In seinem Buch bedankt sich der inzwischen verstorbene Althistoriker Karl Christ bei den Teilnehmern eines von ihm zum Thema Sparta angebotenen Hauptseminars. Ich hatte die 1986 die Ehre und das Vergnügen, dazu zu gehören. Dieses später aus dem Seminar hervorgegangene Buch weckte damals zwar meine Begierde, war für mich aber nicht zugänglich, da es nur von Mitgliedern der Wissenschaftlichen Buchgesellschaft käuflich erwerbbar war. Immer wieder habe ich mal nach gebrauchten Exemplaren Ausschau gehalten, aber die wurden immer nur zu Phantasiepreisen angeboten. Die Wissenschaftlicher Buchgesellschaft, deren Mitglied ich nun auch bin, hat es leider nicht mehr im Programm, um so freudig überraschter war ich, als ich es jetzt bei booklooker für einen akzeptablen Preis kaufen konnte.

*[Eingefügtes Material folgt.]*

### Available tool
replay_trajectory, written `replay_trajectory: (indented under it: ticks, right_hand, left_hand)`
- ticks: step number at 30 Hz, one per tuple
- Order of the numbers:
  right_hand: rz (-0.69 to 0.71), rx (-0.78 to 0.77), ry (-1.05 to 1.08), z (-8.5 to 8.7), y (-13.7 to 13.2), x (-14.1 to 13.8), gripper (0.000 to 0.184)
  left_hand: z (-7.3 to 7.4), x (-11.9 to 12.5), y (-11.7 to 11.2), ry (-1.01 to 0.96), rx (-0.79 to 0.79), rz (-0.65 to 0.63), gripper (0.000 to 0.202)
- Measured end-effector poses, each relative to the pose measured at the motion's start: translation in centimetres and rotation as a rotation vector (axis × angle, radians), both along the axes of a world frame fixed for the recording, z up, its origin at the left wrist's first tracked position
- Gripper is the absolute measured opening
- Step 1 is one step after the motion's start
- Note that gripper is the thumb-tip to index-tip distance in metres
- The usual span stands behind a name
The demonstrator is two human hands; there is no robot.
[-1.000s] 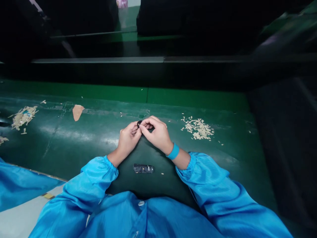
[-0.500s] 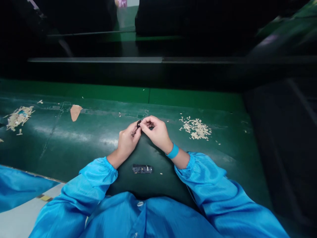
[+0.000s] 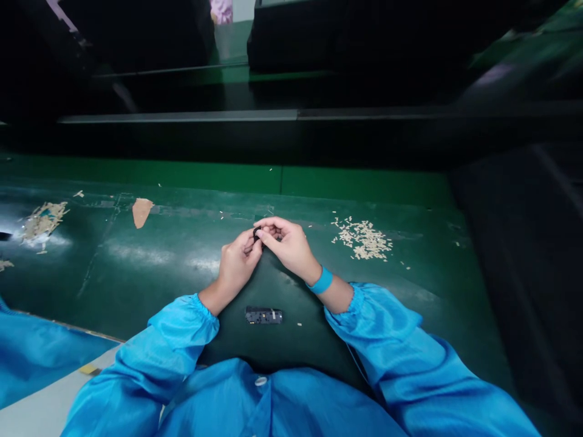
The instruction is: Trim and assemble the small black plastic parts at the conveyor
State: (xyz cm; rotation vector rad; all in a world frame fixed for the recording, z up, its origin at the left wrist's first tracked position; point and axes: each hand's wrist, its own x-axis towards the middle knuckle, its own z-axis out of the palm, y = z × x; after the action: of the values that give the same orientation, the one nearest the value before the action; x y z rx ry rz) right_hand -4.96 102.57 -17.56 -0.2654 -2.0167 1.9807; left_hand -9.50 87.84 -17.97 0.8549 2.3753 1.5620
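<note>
A small black part (image 3: 257, 233) is pinched between my two hands above the green table (image 3: 150, 282); its exact kind is too small to make out. My left hand (image 3: 237, 260) closes on it from the left. From the right, the thumb and fingertips of my right hand (image 3: 291, 246) press against the same part. Fingers cover much of it. Nearer my body lies a dark rectangular electronic module (image 3: 263, 315) with a pale strip across it. One tiny pale piece (image 3: 299, 324) rests just right of the module.
A heap of tiny pale pieces (image 3: 367, 241) spreads to the right of my hands. Far left sits a pile of pale strips (image 3: 45, 220), and nearer is a tan scrap (image 3: 142, 212). A dark shelf edge (image 3: 182, 116) crosses behind. Blue cloth (image 3: 40, 358) shows at lower left.
The small black part has turned slightly between my fingers, and my right thumb now lies over its face. The whole view has shifted a little; the module stays on the table.
</note>
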Motion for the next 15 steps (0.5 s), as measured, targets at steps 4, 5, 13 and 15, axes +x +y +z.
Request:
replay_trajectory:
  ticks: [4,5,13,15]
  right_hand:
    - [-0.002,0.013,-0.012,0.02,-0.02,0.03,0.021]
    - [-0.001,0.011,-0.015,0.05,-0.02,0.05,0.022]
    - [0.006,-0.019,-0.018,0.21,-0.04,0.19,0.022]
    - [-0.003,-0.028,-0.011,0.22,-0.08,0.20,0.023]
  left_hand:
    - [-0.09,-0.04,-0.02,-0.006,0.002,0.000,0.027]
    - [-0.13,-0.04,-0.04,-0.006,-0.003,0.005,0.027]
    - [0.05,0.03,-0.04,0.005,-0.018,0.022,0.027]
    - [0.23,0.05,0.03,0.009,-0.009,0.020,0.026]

Doch meine Vorfreude wurde dann am Ende doch etwas getrübt, denn entgegen meiner Erwartung handelt es sich bei "Sparta" nicht um die im damaligen Hauptseminar besprochene Geschichte dieser griechischen Polis und Dauerkonkurrentin Athens. Christ beschreibt in einem einleitenden Aufsatz die Geschichte der Geschichtsschreibung über Sparta, die anschließenden Aufsätze verschiedener Historiker stellen dann sozusagen die Belege zu seinen Aussagen dar. Das ist für eingefleischte Historiker sicherlich interessant, wer aber etwas über die Geschichte Spartas erfahren möchte, der kommt dagegen zu kurz (ich habe in den Jahren seit 1986 immer wieder mal Lektüre zu Sparta gelesen, meiner Ansicht nach ist aber die damals in der Seminarvorbereitung gelesene Studie von Manfred Clauss immer noch die beste). Was Christs Ausführungen betrifft, er beschreibt die Faszination, die dieser von einer Kriegerkaste gebildete Staat seit Jahrhunderten auf Historiker ausgeübt hat. Es ist kaum verwunderlich, dass auch der Nationalsozialismus Sparta bewunderte, entsprach er doch mit seinem vermeintlich dorischen(=nordischem) "Rassenkern" dem Wahn der Naziideologie, wobei die Wirklichkeit so lange gebogen wurde, bis sie passte. Dementsprechend ist es auch nicht verwunderlich, dass Christ auch einen Aufsatz des NS-Vorzeige-Althistorikers Helmut Berve mit aufgenommen hat. Über die Instrumentalisierung der Schlacht an den Thermopylen nach dem Untergang der 6. Armee in Stalingrad kann man aus heutiger Sicht nur noch den Kopf schütteln. Heute stellt sich die Forschung Gott sei Dank andere Fragen, und die Faszination ist längst einer Abscheu gewichen, denn letzendlich war das spartanische Modell ja nur auf Kosten der Unterdrückung und Ausbeutung der unterworfenen Messener, die zu Heloten degradiert wurden, möglich.
Fazit: Intererssant für Leser mit Vorkenntnissen, aber nichts für Leser, die etwas über die Geschichte Spartas lernen wollen.